Tentamos disfarçá-las: na arquitectura, pelo surrealismo psicadélico dos projectos; no urbanismo, pela paulatina e sobranceira destruição dos habitats, na forma e na lógica de grandes traçados.

Peço licença para alterar o rumo do tema, pois o evento levado a cabo no último dia 8 de Outubro na FA, em que a Escola parou para reflectir sobre o Processo de Bolonha, merece mais a atenção.

Dado não me ter sido possível participar nesses trabalhos e por entender que uma publicação da faculdade pode, e deve, ser o veículo de transmissão e discussão destas matérias, creio ser legítimo registar a opinião pessoal, sobre o que considero ser um prego mais no caixão da formação do arquitecto, já de si muito depauperada.
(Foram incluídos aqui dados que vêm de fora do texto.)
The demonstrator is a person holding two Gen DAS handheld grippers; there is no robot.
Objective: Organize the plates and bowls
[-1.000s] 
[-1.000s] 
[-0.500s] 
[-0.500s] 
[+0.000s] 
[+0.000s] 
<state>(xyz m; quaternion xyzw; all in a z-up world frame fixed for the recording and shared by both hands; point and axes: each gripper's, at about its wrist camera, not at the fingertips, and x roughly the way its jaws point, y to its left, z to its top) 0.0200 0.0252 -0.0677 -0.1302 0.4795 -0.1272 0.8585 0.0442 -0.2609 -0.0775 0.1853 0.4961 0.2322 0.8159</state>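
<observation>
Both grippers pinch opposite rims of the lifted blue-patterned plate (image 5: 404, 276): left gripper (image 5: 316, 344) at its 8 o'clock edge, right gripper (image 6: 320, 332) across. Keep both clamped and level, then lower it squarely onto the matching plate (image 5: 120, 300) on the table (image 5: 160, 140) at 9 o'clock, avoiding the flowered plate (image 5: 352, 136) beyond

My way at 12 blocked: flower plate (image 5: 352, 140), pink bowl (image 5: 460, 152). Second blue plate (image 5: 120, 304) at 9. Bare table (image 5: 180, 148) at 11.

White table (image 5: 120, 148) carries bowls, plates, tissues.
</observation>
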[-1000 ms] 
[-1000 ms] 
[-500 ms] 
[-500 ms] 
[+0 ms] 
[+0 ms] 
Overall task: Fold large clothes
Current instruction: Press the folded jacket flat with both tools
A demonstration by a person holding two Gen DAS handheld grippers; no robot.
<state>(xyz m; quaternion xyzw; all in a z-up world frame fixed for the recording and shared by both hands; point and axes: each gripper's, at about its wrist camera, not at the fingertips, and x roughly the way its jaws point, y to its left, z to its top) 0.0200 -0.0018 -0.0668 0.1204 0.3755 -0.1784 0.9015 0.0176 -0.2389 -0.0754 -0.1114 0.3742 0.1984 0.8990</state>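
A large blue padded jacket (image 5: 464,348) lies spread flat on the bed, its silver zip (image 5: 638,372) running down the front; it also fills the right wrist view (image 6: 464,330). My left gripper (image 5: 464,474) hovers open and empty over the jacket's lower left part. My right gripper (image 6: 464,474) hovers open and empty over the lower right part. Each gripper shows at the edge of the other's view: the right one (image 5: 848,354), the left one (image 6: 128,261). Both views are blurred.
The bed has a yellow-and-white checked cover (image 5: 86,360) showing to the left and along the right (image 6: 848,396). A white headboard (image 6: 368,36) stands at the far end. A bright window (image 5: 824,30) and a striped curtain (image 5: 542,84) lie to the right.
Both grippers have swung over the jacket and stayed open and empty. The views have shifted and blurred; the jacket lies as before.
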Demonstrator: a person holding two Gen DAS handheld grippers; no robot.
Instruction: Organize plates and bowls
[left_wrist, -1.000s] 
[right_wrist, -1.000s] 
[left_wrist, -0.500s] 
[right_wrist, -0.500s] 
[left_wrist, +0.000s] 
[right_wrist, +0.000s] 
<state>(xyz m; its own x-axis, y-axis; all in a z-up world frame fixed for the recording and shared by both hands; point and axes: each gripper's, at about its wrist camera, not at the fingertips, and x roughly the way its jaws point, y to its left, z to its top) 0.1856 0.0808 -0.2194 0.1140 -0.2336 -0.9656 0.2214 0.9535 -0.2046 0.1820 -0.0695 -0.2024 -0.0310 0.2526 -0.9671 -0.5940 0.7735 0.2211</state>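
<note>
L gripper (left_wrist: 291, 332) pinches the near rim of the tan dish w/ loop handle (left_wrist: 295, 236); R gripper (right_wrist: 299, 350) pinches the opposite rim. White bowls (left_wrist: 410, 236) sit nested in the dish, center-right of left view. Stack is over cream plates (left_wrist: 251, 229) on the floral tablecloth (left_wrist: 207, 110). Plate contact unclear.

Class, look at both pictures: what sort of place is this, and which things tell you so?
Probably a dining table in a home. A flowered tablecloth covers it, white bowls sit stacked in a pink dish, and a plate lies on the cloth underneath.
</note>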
Comecei por verificar a irónica coincidência entre o debate e o momento de estupor generalizado que se vivia, assistindo-se ao descalabro do sistema económico e financeiro mundial. Eu, que sou um ignorante do assunto, inventei para mim uma razão muito simples. Tudo aconteceu, porque tinha de acontecer. Porque os especuladores internacionais tinham decidido lucrar com a riqueza do mundo que, diziam, ser 10, 100, 1 000, ... vezes superior à que é real, e nesses dias a verdade (que não apenas a do Eça) ficou nua. Mas ao contrário desta, aquela não é nada bonita.

Os inventores da globalização ficaram expostos e a sua lógica desmascarada. Quando os ventos sopram de feição, a globalização serve aos que mandam nela; quando os ventos crescem para furacões, os que mandam na globalização zurram que é tempo de ser cada um por si!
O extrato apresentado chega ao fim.